Re: performance regression in 9.2/9.3

From: Tom Lane <tgl(at)sss(dot)pgh(dot)pa(dot)us>
To: Merlin Moncure <mmoncure(at)gmail(dot)com>
Cc: Linos <info(at)linos(dot)es>, PostgreSQL-development <pgsql-hackers(at)postgresql(dot)org>
Subject: Re: performance regression in 9.2/9.3
Date: 2014-06-05 17:39:57
Message-ID: 10598.1401989997@sss.pgh.pa.us
Views: Raw Message | Whole Thread | Download mbox | Resend email
Thread:
Lists: pgsql-hackers

Merlin Moncure <mmoncure(at)gmail(dot)com> writes:
> On Thu, Jun 5, 2014 at 9:54 AM, Linos <info(at)linos(dot)es> wrote:
>> What I don't understand is why the statistics have this bad information, all my tests are done on a database just restored and analyzed. Can I do something to improve the quality of my database statistics and let the planner do better choices? Maybe increase the statistics target of the columns involved?
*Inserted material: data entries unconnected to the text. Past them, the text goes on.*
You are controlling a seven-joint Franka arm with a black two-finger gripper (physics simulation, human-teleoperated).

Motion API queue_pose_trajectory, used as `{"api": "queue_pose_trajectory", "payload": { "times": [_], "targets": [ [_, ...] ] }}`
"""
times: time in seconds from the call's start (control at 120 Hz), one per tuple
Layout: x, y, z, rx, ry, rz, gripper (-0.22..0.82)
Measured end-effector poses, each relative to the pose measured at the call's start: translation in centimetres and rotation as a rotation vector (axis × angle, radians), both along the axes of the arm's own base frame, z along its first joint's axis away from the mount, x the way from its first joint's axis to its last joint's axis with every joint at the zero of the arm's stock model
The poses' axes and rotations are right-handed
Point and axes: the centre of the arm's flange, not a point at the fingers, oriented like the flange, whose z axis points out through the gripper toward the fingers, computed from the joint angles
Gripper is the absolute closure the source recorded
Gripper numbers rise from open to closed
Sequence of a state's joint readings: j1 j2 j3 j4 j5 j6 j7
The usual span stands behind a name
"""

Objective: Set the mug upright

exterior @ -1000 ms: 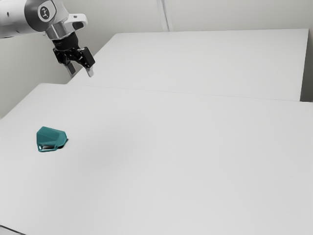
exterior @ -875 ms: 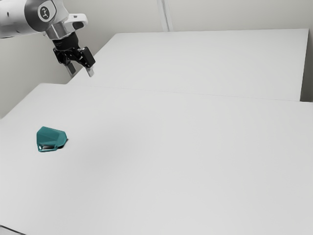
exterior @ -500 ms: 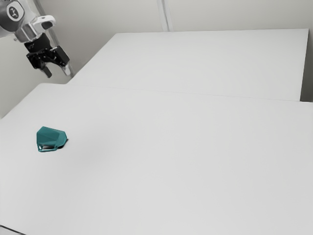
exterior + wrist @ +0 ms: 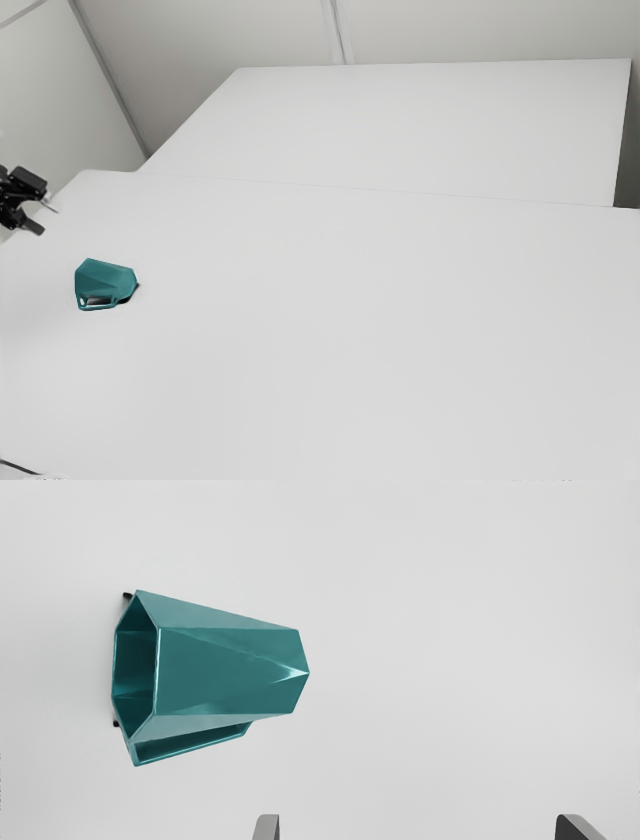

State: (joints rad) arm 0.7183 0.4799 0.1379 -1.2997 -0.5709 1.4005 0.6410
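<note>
Wrist view: mug (image 4: 225,675) sideways (mouth (image 4: 135,665) open); exterior: end effector (image 4: 48,221) seemingly raised.

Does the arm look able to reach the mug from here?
Likely yes: the open end effector hangs off to one side of the mug, with nothing visible between them.

1. The exterior view's left edge cuts off the rear of the pincer (image 4: 46,219).
2. The wrist view's edge crops its 2 fingers (image 4: 267,828).
3. The mug (image 4: 225,675) hides its own underside.
4. By its rim, 2 dark specks (image 4: 127,595) are too small to identify.
5. The exterior view crops the worktop (image 4: 350,350) and a pale sliver (image 4: 45,477).
</note>
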Motion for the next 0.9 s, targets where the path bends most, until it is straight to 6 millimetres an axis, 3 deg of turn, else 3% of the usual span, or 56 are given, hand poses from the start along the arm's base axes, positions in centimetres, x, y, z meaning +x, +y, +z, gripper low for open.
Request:
{"api": "queue_pose_trajectory", "payload": {
  "times": [0.125, 0.242, 0.742, 0.9],
  "targets": [
    [1.5, 1.8, -4.1, -0.050, -0.050, -0.056, 0.00],
    [2.3, 2.2, -7.6, -0.076, -0.070, -0.089, 0.00],
    [0.9, 4.1, -16.2, -0.156, -0.130, -0.104, 0.00],
    [0.7, 3.7, -17.4, -0.212, -0.174, -0.086, 0.00]
  ]
}}
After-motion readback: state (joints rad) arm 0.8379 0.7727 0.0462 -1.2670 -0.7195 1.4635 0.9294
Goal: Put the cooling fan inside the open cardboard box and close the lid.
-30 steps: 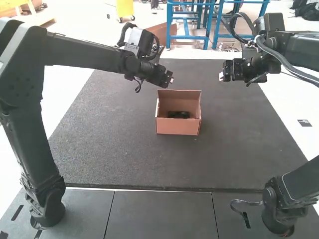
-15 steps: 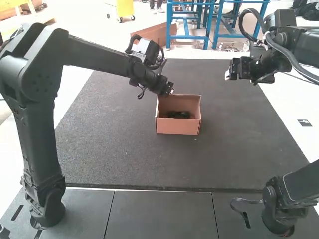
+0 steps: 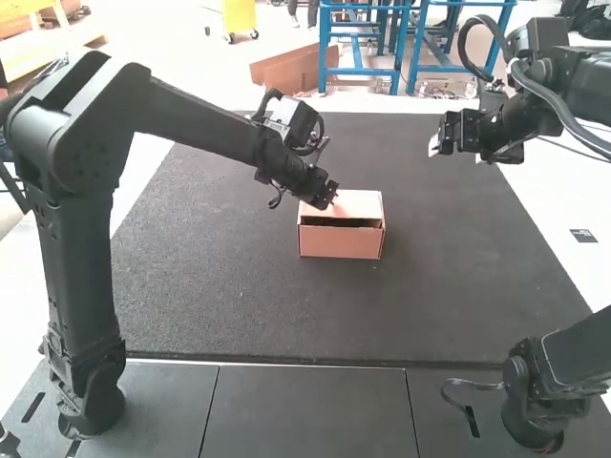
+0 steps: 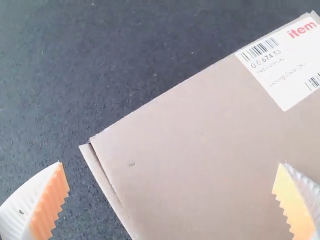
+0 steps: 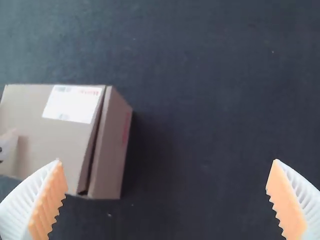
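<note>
High view: the cardboard box [image 3: 341,239] sits mid-mat [image 3: 191,248], its lid [image 3: 351,202] folded down with a thin dark gap along the front edge, and the left gripper [image 3: 326,197] is right down at the lid's left end, fingers spread wide, clamping nothing! Off to the right, well apart from the box, the right gripper [image 3: 435,145] hangs in the air, orange pads [image 5: 49,200] wide apart and empty
</note>
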You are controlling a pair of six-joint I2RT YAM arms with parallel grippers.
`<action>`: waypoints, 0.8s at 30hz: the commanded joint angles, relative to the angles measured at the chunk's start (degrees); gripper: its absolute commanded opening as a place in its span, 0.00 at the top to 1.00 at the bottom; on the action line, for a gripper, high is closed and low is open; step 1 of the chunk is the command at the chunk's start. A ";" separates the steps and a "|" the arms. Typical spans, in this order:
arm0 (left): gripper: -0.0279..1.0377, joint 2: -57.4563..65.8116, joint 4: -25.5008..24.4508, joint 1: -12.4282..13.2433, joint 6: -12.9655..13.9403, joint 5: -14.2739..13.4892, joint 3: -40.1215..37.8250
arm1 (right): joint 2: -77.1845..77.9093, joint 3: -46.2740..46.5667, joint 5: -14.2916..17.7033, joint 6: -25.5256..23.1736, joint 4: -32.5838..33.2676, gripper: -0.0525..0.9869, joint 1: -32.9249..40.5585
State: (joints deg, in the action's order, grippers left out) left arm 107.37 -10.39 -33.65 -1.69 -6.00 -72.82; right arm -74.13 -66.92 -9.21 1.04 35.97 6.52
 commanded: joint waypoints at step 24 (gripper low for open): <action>0.06 -16.76 -6.39 5.26 -3.40 3.01 -18.15 | 4.17 -1.64 -2.21 -1.39 -11.71 0.07 -0.99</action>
State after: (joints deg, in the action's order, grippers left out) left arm 94.15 -15.51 -28.40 -2.35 -4.47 -89.69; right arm -72.16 -67.05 -10.02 0.54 26.30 6.50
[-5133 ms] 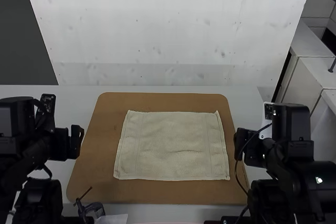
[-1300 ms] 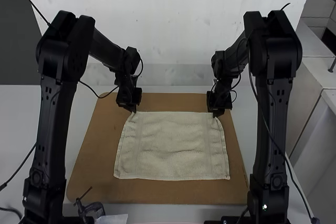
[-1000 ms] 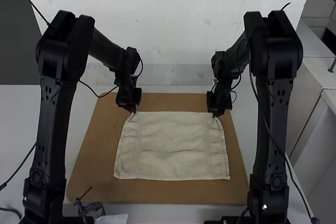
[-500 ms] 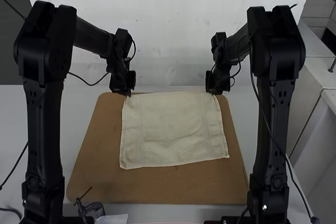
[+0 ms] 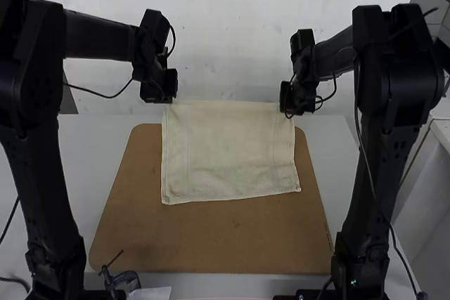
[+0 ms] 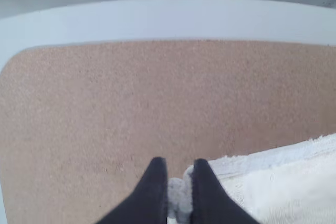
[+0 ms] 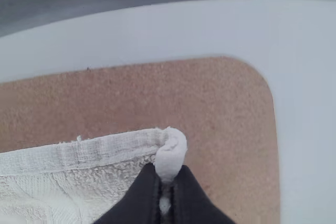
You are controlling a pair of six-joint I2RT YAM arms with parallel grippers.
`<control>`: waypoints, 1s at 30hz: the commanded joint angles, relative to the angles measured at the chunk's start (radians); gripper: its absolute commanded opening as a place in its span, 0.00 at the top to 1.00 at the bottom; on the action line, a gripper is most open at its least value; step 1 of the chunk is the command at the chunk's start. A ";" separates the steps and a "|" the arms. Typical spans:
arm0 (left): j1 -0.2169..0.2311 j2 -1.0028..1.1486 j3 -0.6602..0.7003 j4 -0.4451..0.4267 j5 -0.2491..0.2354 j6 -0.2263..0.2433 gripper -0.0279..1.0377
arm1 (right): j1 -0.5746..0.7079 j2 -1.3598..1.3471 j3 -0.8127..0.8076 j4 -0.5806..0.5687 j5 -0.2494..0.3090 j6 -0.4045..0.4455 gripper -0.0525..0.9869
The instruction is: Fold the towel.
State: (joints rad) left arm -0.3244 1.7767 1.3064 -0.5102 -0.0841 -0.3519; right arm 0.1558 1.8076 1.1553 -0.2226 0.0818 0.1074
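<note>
Beige towel, near edge well inside the brown board's.

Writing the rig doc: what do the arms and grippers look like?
Both the left arm and right arm are matte black, with long straight links and chunky, rounded joint housings. Thin black cables loop loosely near the wrists. The left gripper and right gripper each have two dark, tapered fingers.

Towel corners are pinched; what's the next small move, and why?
I'd probably ease the left gripper and right gripper together toward the near side of the towel: each is shut on a far corner, and the far edge spans between them, fairly straight.
</note>
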 commanded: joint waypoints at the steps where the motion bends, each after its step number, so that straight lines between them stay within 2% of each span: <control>1: -0.025 -0.080 -0.113 -0.010 -0.019 -0.024 0.96 | 0.001 -0.085 -0.060 -0.006 0.019 -0.018 0.94; 5: -0.053 -0.154 -0.211 -0.010 -0.006 -0.035 0.96 | 0.016 -0.143 -0.128 -0.034 0.019 -0.040 0.94; 10: -0.076 -0.244 -0.303 -0.013 0.037 -0.033 0.96 | 0.034 -0.241 -0.215 -0.077 0.009 -0.058 0.94; 12: -0.093 -0.278 -0.328 -0.036 0.044 -0.035 0.96 | 0.044 -0.277 -0.250 -0.086 0.007 -0.069 0.94; 15: -0.114 -0.330 -0.361 -0.085 0.092 -0.053 0.96 | 0.048 -0.330 -0.290 -0.112 -0.002 -0.072 0.94; 18: -0.136 -0.382 -0.403 -0.117 0.113 -0.062 0.96 | 0.050 -0.379 -0.328 -0.133 -0.007 -0.081 0.94; 21: -0.166 -0.427 -0.450 -0.137 0.118 -0.085 0.96 | 0.054 -0.427 -0.364 -0.153 -0.007 -0.086 0.94; 26: -0.219 -0.477 -0.492 -0.194 0.119 -0.098 0.96 | 0.073 -0.488 -0.408 -0.189 -0.007 -0.084 0.94; 30: -0.229 -0.502 -0.518 -0.215 0.119 -0.111 0.96 | 0.076 -0.519 -0.440 -0.192 -0.007 -0.084 0.94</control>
State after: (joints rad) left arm -0.5457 1.3121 0.8001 -0.7143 0.0269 -0.4400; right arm 0.2199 1.3220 0.7277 -0.4152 0.0711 0.0296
> By that I meant row count estimates coming out of the joins are way
> off. This is pushing the planner into making bad choices. The most
> pervasive problem I see is that the row count estimate boils down to
> '1' at some juncture causing the server to favor nestloop/index scan
> when something like a hash join would likely be more appropriate.

There's some fairly wacko stuff going on in this example, like why
is the inner HashAggregate costed so much higher by 9.3 than 8.4,
when the inputs are basically the same? And why does 9.3 fail to
suppress the SubqueryScan on "ven", when 8.4 does get rid of it?
And why is the final output rows estimate so much higher in 9.3?
That one is actually higher than the product of the two nestloop
inputs, which looks like possibly a bug.

I think what's happening is that 9.3 is picking what it knows to be a less
than optimal join method so that it can sort the output by means of the
ordered scan "Index Scan using referencia_key on modelo mo", and thereby
avoid an explicit sort of what it thinks would be 42512461 rows. With a
closer-to-reality estimate there, it would have gone for a plan more
similar to 8.4's, ie, hash joins and then an explicit sort.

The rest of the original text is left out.